Begin at the line with "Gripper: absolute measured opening" and write out every line after it, exactly, through the last line below, adding nothing.
======== Input data ========
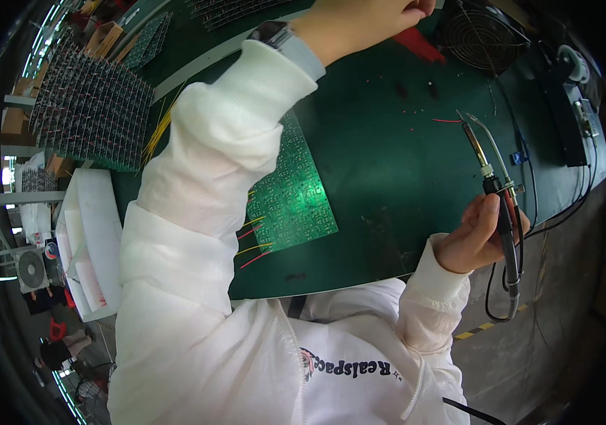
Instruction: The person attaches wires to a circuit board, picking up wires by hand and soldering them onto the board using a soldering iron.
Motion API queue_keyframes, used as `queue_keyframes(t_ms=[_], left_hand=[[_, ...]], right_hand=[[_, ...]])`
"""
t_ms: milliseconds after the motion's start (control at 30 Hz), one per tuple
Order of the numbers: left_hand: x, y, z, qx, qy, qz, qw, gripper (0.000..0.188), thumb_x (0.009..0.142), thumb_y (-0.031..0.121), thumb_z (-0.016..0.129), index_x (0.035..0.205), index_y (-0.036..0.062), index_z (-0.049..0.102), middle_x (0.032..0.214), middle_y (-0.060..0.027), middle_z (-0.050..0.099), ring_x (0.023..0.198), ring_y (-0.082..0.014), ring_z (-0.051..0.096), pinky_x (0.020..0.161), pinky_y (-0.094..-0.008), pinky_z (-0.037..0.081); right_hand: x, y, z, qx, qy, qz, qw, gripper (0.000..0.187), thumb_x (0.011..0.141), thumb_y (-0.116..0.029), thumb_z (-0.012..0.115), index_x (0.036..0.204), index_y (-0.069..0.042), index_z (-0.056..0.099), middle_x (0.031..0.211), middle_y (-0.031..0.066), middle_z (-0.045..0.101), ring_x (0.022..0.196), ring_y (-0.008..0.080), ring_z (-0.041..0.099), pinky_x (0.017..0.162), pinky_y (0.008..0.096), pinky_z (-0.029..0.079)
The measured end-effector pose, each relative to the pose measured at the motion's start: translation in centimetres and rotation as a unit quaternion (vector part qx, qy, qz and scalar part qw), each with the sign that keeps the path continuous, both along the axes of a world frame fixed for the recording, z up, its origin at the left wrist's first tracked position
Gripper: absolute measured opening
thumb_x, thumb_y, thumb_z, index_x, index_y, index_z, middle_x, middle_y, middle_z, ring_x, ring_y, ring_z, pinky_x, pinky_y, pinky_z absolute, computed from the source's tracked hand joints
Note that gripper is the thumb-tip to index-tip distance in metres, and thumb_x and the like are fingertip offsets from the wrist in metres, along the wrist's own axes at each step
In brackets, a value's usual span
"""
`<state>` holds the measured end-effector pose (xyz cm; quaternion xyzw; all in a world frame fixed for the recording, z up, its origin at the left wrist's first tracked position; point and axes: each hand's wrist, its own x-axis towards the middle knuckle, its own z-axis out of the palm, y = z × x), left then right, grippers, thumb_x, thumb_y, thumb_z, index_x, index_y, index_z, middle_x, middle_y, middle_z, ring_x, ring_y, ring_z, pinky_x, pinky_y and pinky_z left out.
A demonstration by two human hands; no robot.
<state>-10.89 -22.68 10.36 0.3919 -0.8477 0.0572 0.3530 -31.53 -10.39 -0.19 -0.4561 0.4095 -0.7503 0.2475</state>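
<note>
My right hand (474,237) is closed around the dark handle of a soldering iron (506,227), which has a thin bent metal tube running beside it. The iron points up and away over the bench, its tip close to a short red wire (446,120). My left hand (363,27) reaches across to the far side, its fingers curled and partly cut off by the upper edge. Just below those fingers lies a flat red thing (420,46). A green circuit board (292,195) rests under my left forearm, with yellow and red wires (255,250) at its near left end.
A round fan grille (483,39) stands at the far right, near a dark box-shaped unit (565,117) with cables. Stacked circuit boards (90,106) and yellow wires (161,131) are at the left, above a white foam box (94,241). Small scraps dot the green bench (381,184).
</note>
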Motion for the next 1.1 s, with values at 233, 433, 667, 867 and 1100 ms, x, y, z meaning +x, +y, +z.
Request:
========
(Answer section):
Gripper: absolute measured opening
thumb_x, thumb_y, thumb_z, index_x, index_y, index_z, middle_x, middle_y, middle_z, ring_x, ring_y, ring_z, pinky_x, pinky_y, pinky_z absolute, computed from the source's tracked hand joints
Note that gripper is the thumb-tip to index-tip distance in metres, and thumb_x and the like are fingertip offsets from the wrist in metres, along the wrist's own axes at each step
In brackets, a value's usual span
"""
`<state>` holds the measured end-effector pose (xyz cm; quaternion xyzw; all in a world frame fixed for the recording, z up, its origin at the left wrist's first tracked position; point and axes: each hand's wrist, its own x-axis towards the middle knuckle, its own z-axis out of the palm, y = z × x), left then right, grippers, thumb_x, thumb_y, thumb_z, index_x, index_y, index_z, middle_x, middle_y, middle_z, ring_x, ring_y, ring_z, pinky_x, pinky_y and pinky_z left out.
A demonstration by two human hands; no robot.
<state>-10.89 -22.68 10.36 0.3919 -0.8477 0.0572 0.3530 -31.53 -10.39 -0.19 -0.4561 0.4095 -0.7503 0.2475</state>
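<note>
My right hand (474,237) is closed around the dark handle of a soldering iron (506,227), which has a thin bent metal tube running beside it. The iron points up and away over the bench, its tip close to a short red wire (446,120). My left hand (363,27) reaches across to the far side, its fingers curled and partly cut off by the upper edge. Just below those fingers lies a flat red thing (420,46). A green circuit board (292,195) rests under my left forearm, with yellow and red wires (255,250) at its near left end.
A round fan grille (483,39) stands at the far right, near a dark box-shaped unit (565,117) with cables. Stacked circuit boards (90,106) and yellow wires (161,131) are at the left, above a white foam box (94,241). Small scraps dot the green bench (381,184).
</note>
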Motion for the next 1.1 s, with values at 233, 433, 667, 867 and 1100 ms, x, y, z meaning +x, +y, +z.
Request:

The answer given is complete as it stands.